▶ _TO DO_
Give back nothing but the number of lines in these entries that contain the word "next".

----------------

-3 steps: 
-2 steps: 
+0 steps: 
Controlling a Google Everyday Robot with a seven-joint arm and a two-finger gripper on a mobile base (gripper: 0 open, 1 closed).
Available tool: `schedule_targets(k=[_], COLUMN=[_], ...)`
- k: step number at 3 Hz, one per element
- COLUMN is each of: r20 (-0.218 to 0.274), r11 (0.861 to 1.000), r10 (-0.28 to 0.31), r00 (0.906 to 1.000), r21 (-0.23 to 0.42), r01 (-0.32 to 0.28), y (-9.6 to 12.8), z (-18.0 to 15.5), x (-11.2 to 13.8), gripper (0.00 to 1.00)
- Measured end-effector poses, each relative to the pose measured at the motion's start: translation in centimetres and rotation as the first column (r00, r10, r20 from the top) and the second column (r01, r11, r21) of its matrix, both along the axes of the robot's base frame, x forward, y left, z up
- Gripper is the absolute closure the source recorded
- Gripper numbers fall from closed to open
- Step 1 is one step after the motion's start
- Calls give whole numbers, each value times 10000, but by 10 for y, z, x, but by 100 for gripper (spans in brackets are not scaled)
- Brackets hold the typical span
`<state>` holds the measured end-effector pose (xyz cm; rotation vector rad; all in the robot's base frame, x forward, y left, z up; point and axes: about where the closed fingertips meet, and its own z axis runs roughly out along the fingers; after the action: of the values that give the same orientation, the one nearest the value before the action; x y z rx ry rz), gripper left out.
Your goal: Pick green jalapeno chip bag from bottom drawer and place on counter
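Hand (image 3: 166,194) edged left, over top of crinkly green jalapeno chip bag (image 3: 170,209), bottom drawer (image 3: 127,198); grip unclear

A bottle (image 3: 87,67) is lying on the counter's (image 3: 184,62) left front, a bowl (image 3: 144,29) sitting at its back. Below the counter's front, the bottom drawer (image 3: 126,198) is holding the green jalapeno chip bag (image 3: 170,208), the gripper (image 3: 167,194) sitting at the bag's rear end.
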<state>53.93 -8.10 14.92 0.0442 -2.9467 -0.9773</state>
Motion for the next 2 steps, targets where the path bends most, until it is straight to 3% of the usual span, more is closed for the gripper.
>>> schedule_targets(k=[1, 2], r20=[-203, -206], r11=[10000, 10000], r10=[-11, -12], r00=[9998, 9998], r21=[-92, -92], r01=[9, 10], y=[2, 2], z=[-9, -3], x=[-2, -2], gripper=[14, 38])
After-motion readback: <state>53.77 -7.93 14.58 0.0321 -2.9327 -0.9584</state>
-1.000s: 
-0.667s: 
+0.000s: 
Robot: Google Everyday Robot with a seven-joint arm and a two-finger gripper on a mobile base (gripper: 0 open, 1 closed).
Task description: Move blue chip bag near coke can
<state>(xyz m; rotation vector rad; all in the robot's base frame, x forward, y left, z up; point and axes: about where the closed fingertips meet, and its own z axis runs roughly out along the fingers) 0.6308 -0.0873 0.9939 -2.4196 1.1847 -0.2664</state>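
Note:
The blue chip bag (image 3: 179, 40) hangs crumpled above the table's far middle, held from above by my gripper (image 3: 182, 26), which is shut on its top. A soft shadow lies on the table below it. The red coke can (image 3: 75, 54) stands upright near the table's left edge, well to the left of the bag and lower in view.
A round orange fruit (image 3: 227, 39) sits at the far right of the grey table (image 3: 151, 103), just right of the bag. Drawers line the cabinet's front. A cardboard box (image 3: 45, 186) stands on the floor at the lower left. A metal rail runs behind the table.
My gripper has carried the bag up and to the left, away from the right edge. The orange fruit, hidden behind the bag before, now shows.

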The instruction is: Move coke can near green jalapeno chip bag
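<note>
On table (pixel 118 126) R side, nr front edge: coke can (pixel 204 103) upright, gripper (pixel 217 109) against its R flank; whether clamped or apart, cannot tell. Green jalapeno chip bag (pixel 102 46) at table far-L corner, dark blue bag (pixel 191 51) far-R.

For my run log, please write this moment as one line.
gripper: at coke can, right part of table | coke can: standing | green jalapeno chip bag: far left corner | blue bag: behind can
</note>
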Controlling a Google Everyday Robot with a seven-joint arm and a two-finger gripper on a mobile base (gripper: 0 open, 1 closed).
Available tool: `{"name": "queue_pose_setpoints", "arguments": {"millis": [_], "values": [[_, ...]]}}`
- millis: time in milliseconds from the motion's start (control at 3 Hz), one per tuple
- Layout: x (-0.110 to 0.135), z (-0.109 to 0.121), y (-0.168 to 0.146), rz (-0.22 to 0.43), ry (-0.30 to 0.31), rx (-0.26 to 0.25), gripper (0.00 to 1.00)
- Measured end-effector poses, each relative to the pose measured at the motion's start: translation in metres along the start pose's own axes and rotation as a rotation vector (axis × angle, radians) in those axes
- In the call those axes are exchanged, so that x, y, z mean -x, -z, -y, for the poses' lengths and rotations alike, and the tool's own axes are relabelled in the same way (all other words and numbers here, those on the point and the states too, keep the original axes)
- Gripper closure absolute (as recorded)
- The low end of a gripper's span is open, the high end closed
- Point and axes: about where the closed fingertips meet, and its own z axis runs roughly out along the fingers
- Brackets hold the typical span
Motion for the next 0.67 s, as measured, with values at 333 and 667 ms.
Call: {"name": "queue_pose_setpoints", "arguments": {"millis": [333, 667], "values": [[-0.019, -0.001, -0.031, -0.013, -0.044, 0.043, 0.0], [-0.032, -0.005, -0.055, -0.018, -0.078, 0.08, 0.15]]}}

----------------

▶ _ANSWER AREA_
2